In front of the hospital, look through your little address book or newspaper and drop it on top of cigs all along the sidewalk. This location is perfect, as the address book could contain the room number of someone you might be visiting. Repeated dropping of the book is understandable in
observers' minds: They assume you are upset about someone up in one of the rooms, dropping the book again and again an expression of understandable turmoil.
Bus stops are an excellent source of spent butts, as people light up only to see the bus approach a moment later, and they discard the cig.
With the prohibition of smoking in the office, there are now plenty of those waist-high sand ashtrays which stand outside office buildings and which are usually chock full of butts. While I would never tell anyone wishing to learn the skill of cigarette-butt snatching to avoid a place so obviously replete with butts, I find quickly lifting more than one cig from these
bowls of sand to be extremely difficult. First, there are always people right there, so to grab a cig without anyone seeing is virtually impossible. Second,
if this large ashtray is outside your own workplace, to snatch up a cig without alerting any of the people who know and recognize you from the office is quite a risky endeavor. If one coworker sees you do this, your whole social standing in the workplace is threatened.

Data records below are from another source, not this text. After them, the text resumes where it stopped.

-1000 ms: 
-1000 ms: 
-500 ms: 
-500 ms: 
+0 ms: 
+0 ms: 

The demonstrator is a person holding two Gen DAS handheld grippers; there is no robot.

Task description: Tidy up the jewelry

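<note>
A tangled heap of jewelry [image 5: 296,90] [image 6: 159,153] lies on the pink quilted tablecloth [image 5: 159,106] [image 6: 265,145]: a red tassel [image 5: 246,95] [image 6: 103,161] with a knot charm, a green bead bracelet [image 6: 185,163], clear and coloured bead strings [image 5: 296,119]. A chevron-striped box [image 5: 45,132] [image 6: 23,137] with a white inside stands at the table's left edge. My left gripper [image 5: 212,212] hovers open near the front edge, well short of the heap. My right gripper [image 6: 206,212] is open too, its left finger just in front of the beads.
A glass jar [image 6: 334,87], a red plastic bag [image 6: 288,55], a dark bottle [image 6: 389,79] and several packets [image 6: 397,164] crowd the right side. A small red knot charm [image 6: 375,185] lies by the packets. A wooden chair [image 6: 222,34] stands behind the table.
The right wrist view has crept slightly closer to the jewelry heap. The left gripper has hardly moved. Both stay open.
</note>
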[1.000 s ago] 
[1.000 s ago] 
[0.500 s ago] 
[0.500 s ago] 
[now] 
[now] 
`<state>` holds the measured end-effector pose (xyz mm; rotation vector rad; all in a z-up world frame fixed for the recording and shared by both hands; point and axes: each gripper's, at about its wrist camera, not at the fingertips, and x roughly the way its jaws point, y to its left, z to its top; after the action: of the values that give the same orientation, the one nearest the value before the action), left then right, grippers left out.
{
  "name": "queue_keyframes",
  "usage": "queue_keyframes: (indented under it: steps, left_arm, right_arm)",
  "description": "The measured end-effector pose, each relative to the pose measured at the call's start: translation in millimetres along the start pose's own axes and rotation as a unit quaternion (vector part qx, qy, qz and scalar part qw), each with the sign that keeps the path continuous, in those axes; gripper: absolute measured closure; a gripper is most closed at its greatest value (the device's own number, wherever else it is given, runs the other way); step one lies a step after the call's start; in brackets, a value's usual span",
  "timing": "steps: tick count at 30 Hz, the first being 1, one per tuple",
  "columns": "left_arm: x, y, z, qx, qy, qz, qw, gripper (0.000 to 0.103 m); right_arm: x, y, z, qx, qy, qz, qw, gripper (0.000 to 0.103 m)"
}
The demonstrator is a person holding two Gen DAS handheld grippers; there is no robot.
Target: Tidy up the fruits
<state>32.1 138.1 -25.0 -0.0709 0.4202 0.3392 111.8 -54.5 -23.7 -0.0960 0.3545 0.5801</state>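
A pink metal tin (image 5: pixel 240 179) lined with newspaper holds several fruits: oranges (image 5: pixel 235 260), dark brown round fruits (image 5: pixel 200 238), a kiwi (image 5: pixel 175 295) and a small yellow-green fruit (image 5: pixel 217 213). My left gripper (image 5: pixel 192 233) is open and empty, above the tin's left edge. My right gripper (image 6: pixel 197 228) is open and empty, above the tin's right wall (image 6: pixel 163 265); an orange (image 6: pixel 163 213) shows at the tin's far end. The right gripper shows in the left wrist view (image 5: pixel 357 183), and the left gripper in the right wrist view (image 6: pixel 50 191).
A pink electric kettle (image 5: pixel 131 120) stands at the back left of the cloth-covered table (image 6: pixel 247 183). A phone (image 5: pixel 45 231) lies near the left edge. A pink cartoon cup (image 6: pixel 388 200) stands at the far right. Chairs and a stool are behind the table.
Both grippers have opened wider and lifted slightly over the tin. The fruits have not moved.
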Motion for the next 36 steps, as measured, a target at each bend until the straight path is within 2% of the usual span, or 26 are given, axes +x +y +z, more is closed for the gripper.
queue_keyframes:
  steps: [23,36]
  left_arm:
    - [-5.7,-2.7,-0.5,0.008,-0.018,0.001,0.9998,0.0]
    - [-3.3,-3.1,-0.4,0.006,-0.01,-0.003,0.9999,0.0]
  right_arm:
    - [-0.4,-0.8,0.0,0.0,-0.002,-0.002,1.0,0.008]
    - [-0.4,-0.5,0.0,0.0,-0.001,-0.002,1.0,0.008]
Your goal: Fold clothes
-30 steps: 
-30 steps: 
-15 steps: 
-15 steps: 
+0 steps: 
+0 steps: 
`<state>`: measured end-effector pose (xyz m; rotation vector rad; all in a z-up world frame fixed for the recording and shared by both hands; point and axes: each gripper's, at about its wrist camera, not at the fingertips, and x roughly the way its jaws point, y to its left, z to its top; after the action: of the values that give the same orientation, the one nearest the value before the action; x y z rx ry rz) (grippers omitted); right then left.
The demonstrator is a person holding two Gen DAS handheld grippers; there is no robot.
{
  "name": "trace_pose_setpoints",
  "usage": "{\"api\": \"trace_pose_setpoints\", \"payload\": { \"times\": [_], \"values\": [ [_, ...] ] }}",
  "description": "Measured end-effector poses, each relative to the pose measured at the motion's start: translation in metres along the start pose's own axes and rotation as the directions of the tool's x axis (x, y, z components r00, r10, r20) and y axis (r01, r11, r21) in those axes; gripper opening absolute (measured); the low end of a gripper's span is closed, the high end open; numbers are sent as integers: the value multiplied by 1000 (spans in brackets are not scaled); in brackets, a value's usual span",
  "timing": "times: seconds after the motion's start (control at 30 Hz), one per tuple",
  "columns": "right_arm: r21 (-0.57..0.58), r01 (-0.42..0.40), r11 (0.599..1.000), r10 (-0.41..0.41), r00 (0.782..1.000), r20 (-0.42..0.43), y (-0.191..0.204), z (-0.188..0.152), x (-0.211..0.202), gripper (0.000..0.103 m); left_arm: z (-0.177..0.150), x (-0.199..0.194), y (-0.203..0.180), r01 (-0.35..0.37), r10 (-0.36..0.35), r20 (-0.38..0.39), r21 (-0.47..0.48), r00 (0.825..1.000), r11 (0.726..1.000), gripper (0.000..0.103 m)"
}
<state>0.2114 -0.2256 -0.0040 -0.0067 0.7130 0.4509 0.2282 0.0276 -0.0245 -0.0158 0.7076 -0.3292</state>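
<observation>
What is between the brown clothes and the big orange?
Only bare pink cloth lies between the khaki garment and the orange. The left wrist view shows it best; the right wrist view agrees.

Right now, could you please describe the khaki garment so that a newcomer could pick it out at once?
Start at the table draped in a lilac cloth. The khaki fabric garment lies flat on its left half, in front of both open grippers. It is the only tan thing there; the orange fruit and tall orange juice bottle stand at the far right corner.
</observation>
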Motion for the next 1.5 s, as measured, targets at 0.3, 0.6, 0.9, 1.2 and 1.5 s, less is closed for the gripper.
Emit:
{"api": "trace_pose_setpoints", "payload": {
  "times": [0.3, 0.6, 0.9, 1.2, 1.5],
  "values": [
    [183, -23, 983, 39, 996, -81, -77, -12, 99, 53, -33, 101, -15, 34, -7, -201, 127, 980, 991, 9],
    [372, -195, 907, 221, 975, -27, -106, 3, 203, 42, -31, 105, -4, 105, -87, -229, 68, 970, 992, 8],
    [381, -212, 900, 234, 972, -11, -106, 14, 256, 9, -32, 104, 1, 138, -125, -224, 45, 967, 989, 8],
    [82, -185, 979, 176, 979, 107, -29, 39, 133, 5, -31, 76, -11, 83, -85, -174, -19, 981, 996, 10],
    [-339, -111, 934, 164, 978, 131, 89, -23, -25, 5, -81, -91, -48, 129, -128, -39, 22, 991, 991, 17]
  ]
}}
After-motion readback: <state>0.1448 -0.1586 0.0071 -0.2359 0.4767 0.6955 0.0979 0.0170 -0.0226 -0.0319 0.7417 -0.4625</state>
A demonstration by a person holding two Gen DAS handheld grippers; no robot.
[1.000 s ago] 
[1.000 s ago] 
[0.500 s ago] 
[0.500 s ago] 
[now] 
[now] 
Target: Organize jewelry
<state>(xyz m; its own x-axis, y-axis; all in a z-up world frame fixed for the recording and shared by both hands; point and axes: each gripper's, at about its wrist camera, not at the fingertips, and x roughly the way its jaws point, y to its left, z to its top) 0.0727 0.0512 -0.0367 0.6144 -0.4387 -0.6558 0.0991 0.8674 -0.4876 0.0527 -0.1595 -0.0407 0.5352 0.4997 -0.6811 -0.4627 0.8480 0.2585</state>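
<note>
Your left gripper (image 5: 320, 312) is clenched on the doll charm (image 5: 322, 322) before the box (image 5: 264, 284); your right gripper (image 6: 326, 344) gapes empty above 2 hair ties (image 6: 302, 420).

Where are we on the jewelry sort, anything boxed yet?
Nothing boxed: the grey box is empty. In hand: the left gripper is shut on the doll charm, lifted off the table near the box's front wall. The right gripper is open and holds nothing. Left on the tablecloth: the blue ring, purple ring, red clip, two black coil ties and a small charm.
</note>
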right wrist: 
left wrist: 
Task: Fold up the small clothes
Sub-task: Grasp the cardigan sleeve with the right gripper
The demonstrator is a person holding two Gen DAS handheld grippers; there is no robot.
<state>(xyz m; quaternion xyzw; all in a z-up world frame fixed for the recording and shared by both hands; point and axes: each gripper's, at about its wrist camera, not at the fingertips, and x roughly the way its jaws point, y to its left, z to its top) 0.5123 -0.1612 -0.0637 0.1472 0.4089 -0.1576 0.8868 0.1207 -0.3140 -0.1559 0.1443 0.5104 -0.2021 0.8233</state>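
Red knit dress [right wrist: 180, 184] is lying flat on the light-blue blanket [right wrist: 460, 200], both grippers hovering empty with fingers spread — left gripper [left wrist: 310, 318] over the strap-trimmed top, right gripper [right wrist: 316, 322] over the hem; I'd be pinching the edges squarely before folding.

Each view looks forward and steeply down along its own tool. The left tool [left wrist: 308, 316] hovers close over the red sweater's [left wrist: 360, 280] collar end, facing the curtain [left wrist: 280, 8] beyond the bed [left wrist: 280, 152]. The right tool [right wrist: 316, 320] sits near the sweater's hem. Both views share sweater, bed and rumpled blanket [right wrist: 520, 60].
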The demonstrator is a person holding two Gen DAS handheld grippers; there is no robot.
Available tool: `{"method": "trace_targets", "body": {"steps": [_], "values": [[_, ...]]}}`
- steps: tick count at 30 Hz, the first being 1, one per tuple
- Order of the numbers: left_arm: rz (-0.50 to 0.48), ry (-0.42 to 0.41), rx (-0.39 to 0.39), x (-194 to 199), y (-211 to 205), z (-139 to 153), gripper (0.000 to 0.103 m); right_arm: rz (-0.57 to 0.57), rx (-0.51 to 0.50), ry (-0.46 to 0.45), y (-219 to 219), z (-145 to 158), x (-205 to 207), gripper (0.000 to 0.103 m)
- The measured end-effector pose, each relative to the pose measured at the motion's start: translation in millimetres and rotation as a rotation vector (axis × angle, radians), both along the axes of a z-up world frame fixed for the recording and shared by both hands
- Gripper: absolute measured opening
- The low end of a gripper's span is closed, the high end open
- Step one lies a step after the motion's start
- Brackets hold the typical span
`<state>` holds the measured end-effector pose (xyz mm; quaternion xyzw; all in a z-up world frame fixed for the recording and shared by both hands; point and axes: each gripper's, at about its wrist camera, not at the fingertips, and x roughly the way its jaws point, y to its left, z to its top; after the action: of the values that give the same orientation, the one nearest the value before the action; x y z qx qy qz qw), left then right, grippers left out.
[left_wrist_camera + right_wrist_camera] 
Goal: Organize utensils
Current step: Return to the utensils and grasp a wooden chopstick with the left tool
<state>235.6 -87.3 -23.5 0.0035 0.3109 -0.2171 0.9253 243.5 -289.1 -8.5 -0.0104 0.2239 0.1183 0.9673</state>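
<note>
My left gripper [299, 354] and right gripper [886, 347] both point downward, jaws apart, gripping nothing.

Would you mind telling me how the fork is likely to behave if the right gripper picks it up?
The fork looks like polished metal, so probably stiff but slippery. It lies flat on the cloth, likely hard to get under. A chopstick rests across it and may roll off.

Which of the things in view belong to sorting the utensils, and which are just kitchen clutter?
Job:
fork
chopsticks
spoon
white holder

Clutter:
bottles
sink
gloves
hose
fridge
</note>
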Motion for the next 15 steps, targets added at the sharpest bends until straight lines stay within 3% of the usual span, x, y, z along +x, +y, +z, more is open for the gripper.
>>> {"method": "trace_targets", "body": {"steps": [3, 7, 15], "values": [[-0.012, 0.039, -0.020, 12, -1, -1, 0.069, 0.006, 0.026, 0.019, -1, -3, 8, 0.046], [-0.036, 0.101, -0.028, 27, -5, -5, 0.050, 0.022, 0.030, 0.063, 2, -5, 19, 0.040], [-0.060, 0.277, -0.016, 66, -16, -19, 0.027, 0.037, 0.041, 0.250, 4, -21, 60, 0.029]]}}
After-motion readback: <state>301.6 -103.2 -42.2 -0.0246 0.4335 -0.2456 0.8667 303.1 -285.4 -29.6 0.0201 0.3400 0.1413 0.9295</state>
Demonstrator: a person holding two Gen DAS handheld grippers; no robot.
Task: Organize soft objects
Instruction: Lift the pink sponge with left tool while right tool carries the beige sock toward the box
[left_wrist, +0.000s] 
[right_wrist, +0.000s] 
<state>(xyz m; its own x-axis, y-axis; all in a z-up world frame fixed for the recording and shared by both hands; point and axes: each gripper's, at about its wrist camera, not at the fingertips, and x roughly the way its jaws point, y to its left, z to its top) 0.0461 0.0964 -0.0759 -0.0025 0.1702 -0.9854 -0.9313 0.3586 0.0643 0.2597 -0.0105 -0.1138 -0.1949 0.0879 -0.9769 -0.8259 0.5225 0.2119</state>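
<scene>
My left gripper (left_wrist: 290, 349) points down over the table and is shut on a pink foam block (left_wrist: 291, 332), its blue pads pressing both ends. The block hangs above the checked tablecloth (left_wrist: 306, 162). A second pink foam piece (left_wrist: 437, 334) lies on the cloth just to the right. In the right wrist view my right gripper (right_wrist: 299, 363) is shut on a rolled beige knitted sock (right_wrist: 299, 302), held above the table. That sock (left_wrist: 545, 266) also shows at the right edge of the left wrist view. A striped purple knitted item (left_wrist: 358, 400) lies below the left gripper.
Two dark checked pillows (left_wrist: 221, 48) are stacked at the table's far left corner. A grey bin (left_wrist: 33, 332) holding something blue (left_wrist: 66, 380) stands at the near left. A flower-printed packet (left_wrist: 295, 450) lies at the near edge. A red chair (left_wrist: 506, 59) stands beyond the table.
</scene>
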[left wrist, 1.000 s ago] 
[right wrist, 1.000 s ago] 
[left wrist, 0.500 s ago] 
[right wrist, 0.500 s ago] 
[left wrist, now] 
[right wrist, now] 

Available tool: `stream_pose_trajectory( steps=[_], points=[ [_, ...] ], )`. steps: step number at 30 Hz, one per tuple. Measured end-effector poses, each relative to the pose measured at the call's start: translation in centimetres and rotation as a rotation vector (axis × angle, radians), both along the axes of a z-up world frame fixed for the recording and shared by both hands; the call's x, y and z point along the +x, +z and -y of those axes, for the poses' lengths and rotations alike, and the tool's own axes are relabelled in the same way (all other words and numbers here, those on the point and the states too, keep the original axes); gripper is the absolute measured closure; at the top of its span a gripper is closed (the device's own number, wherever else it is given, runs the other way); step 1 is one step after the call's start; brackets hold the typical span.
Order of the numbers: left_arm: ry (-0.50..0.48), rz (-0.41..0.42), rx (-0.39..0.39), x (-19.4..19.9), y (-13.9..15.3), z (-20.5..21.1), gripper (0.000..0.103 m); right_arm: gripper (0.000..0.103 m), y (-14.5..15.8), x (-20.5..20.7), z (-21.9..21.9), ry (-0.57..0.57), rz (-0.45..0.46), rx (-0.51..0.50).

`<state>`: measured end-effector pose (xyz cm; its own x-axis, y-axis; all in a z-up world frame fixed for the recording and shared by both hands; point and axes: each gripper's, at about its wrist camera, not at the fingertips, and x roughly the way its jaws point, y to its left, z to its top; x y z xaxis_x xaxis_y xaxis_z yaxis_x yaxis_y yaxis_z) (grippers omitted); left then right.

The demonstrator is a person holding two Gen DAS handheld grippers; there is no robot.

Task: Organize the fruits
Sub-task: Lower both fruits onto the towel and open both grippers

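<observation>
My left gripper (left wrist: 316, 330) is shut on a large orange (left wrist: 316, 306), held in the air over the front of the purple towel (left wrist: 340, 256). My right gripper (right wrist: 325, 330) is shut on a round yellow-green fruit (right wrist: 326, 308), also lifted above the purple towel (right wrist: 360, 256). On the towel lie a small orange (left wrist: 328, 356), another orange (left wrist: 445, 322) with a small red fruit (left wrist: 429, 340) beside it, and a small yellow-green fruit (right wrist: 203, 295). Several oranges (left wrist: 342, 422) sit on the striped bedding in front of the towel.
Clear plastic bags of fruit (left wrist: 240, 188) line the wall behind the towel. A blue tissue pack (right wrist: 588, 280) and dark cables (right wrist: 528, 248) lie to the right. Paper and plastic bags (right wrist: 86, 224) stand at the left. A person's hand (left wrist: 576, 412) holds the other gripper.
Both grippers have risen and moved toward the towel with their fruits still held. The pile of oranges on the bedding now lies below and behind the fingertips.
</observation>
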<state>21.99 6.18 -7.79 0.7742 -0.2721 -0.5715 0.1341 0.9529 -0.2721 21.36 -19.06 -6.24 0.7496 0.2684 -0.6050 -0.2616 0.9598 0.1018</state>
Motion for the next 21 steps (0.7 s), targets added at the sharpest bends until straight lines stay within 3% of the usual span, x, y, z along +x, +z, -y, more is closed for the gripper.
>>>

Finally, plucking butts from those ashtrays just lacks the hunter's spirit of searching them out and lifting them through clever camouflage on the sidewalk; I prefer the challenge of the hunt, which is partly why I don't buy cigarettes.
Challenges and Rewards
If you take up this habit, you'll know the joy when you come upon a whole, unsmoked cigarette on the street. They are usually near a curb and have fallen
out of someone's pocket when he or she was getting out of a car, or the cig is not untouched at all but its filter end has been singed, a result of the original smoker lighting the wrong end and upon discovering their mistake, drop the cig to the ground. There are more whole cigs out there than you'd imagine, just lying there on the sidewalk waiting to be smoked; your challenge is to get them without anyone perceiving what you are doing.
If you decide to hoard (that is, collect a number of butts and secret them home to smoke at your leisure), you'll find that your pants or jacket pocket will
quickly develop a residue of tobacco and ash, not to mention a strong, unpleasant stench, both of which might tip off family members as to your secret hobby. Taking a mini-vac to the pocket works well, snuffling it around in there until the pocket's clean; then spray room freshener into the pocket (your favorite cologne will work just as well).
Consequences
In all my years of picking up cigs off the street I've never caught a disease (in fact, I've caught more colds from my little nephews on holiday visits than I have in this activity). That said, this is a pastime neither for the squeamish nor social snobs. For the imaginative and
frugal eccentric, however, picking cigarettes up off the street may prove to be rewarding and fun. Happy hunting!